* **Activity**
Your answer must hold only the lines below from the line containing "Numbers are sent" through the line containing "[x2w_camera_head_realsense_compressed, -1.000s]", each reproduced exactly.
:: Exercise data ::
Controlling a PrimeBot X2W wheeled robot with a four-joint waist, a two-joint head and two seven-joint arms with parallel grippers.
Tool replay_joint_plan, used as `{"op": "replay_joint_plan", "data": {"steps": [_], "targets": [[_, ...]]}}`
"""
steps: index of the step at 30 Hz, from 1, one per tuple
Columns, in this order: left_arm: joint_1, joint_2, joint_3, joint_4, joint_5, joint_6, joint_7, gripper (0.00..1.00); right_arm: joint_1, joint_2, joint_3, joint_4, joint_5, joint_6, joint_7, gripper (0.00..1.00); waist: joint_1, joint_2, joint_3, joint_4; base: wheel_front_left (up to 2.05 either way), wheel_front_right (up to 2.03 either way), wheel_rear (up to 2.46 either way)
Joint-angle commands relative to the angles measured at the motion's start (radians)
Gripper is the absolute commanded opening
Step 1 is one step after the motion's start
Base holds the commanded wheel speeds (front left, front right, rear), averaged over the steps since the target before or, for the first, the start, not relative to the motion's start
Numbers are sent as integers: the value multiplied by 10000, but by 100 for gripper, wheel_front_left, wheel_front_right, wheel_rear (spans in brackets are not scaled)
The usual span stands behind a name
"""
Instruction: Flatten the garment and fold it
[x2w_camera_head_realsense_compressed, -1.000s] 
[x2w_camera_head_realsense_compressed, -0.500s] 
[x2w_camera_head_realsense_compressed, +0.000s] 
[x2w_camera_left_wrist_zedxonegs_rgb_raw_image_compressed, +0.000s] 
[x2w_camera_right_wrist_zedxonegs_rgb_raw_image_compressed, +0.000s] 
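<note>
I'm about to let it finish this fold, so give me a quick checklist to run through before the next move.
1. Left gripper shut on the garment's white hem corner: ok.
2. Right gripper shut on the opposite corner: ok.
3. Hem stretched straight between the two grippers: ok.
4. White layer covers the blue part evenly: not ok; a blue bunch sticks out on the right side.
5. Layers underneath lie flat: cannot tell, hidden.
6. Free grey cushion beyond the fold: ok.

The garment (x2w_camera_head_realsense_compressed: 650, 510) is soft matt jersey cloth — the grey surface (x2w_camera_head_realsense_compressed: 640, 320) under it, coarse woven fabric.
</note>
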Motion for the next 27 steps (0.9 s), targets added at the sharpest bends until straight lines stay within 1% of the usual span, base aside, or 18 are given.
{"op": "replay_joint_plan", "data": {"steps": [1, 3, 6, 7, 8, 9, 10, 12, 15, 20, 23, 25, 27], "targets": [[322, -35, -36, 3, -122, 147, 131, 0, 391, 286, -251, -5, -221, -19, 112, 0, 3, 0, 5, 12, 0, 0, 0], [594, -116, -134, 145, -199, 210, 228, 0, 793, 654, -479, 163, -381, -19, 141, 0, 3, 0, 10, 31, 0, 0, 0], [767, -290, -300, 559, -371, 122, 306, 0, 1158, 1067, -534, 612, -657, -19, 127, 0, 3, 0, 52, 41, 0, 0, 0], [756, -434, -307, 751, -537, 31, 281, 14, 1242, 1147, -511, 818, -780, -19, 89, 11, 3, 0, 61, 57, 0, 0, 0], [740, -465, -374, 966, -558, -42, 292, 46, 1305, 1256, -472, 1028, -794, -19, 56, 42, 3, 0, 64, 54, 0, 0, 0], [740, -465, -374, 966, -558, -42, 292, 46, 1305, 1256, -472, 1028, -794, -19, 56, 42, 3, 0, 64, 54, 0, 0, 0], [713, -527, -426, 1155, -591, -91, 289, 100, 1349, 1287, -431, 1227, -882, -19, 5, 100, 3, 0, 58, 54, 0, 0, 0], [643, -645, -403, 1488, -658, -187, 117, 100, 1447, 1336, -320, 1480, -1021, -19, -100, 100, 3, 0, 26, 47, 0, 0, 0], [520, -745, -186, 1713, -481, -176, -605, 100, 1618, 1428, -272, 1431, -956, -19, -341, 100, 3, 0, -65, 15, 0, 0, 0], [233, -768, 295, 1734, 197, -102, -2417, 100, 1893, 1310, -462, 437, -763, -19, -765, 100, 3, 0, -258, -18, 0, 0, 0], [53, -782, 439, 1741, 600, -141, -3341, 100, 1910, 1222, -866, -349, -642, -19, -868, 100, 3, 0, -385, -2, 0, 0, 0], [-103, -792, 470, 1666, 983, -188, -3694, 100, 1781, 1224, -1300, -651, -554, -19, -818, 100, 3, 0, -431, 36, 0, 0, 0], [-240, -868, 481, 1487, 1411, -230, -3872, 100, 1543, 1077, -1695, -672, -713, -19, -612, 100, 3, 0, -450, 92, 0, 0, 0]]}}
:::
* **Task solution**
Numbers are sent as integers: the value multiplied by 10000, but by 100 for gripper, wheel_front_left, wheel_front_right, wheel_rear (spans in brackets are not scaled)
The usual span stands behind a name
"""
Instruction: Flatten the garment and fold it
[x2w_camera_head_realsense_compressed, -1.000s] 

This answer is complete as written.